If you are only interested in a single dataset, I think you’d be better off fetching the dataset locally and using something like dplyr::slice_sample() on it directly. This will by far be the fastest way to do it.

But it sounds like you are interested in sampling millions and millions of rows, I’d use the monthly parquet snapshot, there is an excellent guide here: Using Apache Arrow and Parquet with GBIF-mediated occurrences - GBIF Data Blog

Example for the iNaturalist Research Grade observations dataset, which is just over 100M records. This might take a while depending on the speed of your internet connection, but you don’t need to store the whole thing locally this way.

library(arrow)
library(dplyr)

gbif_snapshot <- "s3://gbif-open-data-eu-central-1/occurrence/2024-11-01/occurrence.parquet"
occ <- open_dataset(gbif_snapshot)

occ %>% 
  filter(
    basisofrecord == "PRESERVED_SPECIMEN",
    datasetkey == "50c9509d-22c7-4a22-a47d-8c48425ef4a7"
  ) %>% 
  slice_sample(n = 10, replace = FALSE) %>% 
  collect()

Note that mediatype is stored as an array (as an occurrence can have more than one type of media attached), so it’s more complex to filter on.

If you want to do this over many datasets, dataset by dataset, I’d recommend you download a local version of the gbif snapshot, this will save time and allow you to group_by(datasetkey) and use the grouped version of slice_sample() instead, slicing by group is currently not supported in {arrow} but you should be able to get it to work in {sparklyr} or {duckdb}. Storing a local version of the snapshot will really speed things up, it takes around 150GB of storage if I remember correctly. If this isn’t an option, you can still do it over the network providing you can field enough patience.

Let me know if you need any help!

Thank you! To answer your question, guess (3) fits the most.
We have a list of datasetKeys and we are trying to get an “overview” of what the datasets images look like. So the idea is to to work through each dataset, apply the filters and randomly pick 50 occurrence records and download the associated images.
We are trying to avoid having to save data for all occurrence records of a dataset before sampling.

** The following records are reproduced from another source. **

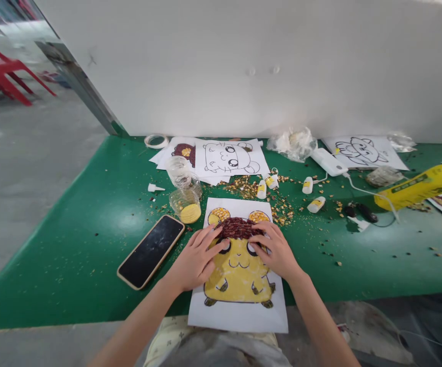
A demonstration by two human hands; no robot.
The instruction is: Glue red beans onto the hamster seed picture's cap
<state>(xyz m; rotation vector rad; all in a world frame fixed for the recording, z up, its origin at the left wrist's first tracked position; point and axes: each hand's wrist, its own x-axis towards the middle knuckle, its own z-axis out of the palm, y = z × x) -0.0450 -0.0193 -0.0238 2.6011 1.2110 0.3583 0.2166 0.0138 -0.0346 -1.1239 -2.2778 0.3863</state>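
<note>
A paper picture of a cartoon hamster (239,278) lies at the table's front edge, its lower end overhanging. The body is covered in fine yellow grain, the top of the head in dark red beans (239,228), and the ears in corn kernels (259,216). My left hand (200,255) rests on the picture's left side, fingers spread, fingertips by the beans and the left eye. On the right side my right hand (276,251) lies with fingers apart and slightly bent, touching the beans and near the right eye. I see nothing held in either hand.
Left of the picture lies a phone (151,251), with clear plastic jars (185,188) behind it. Several small glue bottles (316,205) and loose grains (244,187) are scattered beyond. Drawings (228,157), a tape roll (156,141), a white power strip (328,162) and a yellow bag (421,188) lie farther back.
</note>
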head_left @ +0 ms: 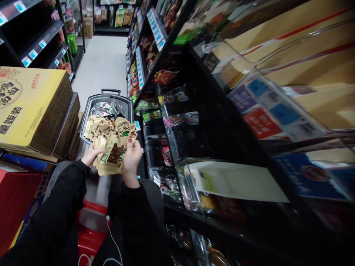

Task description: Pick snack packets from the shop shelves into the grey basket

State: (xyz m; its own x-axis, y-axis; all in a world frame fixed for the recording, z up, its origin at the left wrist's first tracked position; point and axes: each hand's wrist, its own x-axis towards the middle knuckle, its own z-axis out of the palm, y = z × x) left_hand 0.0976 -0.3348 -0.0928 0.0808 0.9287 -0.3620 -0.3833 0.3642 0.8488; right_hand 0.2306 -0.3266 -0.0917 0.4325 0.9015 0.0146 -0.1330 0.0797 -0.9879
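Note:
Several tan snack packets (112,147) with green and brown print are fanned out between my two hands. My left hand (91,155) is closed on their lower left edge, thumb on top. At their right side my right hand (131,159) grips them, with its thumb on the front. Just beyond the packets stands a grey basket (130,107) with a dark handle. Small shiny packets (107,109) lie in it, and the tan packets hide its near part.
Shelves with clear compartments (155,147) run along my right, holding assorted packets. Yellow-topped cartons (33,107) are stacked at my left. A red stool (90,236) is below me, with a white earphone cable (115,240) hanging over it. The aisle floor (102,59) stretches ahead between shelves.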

I am not familiar with SQL, but if i see correct,your proposed approach is downloading the whole dataset first to then sample from it, right? Which we are really trying to avoid. The datasets we want to inspect range from just a few up to >5 mio occurrence records related with image files.

I like the idea, thank you! I think working with the maximum value of the Keys is helpful, when sampling the whole database. But maybe this could work, by creating a list/table of the datasets occurrence Keys (so saving only the Keys), sampling the list and then fetch the records based on the sampled Keys.

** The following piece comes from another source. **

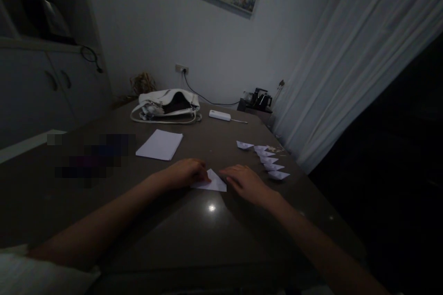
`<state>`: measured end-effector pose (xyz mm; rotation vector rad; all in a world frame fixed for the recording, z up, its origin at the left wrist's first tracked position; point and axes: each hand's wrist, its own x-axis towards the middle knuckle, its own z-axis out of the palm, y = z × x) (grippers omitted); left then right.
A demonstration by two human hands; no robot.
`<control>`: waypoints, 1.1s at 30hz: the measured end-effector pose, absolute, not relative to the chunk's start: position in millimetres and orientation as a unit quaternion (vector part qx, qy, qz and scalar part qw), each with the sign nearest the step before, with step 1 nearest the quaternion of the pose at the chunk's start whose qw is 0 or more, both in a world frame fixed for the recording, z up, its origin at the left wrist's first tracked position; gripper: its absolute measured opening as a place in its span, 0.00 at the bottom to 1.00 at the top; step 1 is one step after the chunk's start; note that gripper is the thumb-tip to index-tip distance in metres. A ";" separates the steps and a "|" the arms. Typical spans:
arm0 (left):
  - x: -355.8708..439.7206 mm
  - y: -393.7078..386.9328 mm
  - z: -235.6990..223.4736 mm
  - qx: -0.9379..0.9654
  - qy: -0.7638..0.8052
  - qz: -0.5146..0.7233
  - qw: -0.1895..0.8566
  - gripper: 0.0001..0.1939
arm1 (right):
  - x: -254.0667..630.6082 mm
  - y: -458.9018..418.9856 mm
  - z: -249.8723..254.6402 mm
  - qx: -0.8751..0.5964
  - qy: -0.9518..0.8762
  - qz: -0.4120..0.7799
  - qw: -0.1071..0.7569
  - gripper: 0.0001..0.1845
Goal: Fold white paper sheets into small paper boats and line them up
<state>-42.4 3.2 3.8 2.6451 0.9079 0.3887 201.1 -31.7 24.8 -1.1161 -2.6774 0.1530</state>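
Observation:
A folded piece of white paper (215, 181), triangular with its peak pointing away from me, lies flat on the dark table. My left hand (190, 173) has its fingers curled over the paper's left side, the thumb resting on it; that side is partly hidden. Just right of the paper is my right hand (246, 185), its fingers stretched out toward the peak and nothing in its grasp. Several small folded paper boats (272, 167) stand in a row beyond my right hand. A stack of white paper sheets (159, 144) lies past my left hand.
At the table's (166, 239) far end sit a white handbag (169, 97), gaping, and a white device (219, 115) with a strap. A pixelated patch covers the left part of the table. A white curtain (325, 55) hangs at the right, near a black kettle (265, 100).

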 end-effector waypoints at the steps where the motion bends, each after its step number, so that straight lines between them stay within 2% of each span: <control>1: -42.1 2.7 4.0 0.924 0.317 0.140 0.161 0.11 | 195.3 -33.1 22.7 -0.376 -0.920 0.053 0.101 0.19; 4: -40.0 0.9 5.9 0.922 0.317 0.148 0.164 0.11 | 177.8 -34.1 16.0 -0.382 -0.921 0.032 0.064 0.21; 11: -38.3 2.9 3.3 0.916 0.332 0.141 0.173 0.12 | 155.7 -32.2 11.9 -0.443 -0.896 -0.016 0.040 0.22; 24: -39.2 4.3 4.2 0.916 0.339 0.133 0.170 0.13 | 199.7 -85.6 13.7 -0.490 -0.871 -0.033 0.009 0.23; 28: -43.3 6.6 3.0 0.913 0.315 0.138 0.219 0.15 | 207.6 -84.9 23.9 -0.485 -0.874 -0.011 0.030 0.22; 33: -45.7 6.8 4.9 0.880 0.340 0.154 0.295 0.15 | 198.7 -53.0 36.8 -0.415 -0.901 0.036 0.118 0.17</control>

I will try that and let you know!

This looks promising! thank you i will give it a try!

@pentcheff @sformel @pieter

This is very valuable advice indeed. Here’s some more context about the use case @usersarah and I work on:

What we are really interested in are the media associated with occurrence records for certain taxa. We want to initially evaluate the media files for a number of criteria manually, based on a random sample of occurrence records with media from a given dataset. The data set enters the equation because digitization / observation methodology, data sources and licenses for the media files vary among data providers.

We settled on a number of 50 occurrence records from a given dataset (resp. the media associated with those) for pragmatic reasons for now, but the sample size is essentially just a parameter. More important is to obtain a random sample from the dataset.

As we would like to do this systematically also for taxa higher up in the hierarchy, we deal with many datasets and also very large ones.

The goal then is to have, for a considerable number of datasets, a local copy of the media associated with a random sample of occurrence records from each dataset, including relevant metadata to document the origin of the media.